◆ **WHAT YOU NEED TO DO**
Write out all the data again, exactly as shown.

-------- DATA --------

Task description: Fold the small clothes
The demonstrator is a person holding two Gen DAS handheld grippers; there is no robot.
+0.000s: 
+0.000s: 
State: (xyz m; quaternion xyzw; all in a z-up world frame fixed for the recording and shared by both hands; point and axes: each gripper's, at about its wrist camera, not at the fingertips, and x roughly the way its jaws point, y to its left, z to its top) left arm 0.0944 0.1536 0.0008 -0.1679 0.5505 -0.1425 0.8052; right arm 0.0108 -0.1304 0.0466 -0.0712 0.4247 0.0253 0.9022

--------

◆ **EXPECTED ANSWER**
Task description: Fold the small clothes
The demonstrator is a person holding two Gen DAS handheld grippers; there is no robot.
+0.000s: 
+0.000s: 
State: (xyz m; quaternion xyzw; all in a z-up world frame fixed for the recording and shared by both hands; point and axes: each gripper's, at about its wrist camera, not at the fingertips, and x roughly the way its jaws point, y to its left, z to its top) left arm 0.0944 0.1536 0.0008 -0.1679 0.5505 -0.1425 0.8052; right arm 0.0108 -0.1304 0.0466 -0.0712 0.4247 0.0253 0.9022

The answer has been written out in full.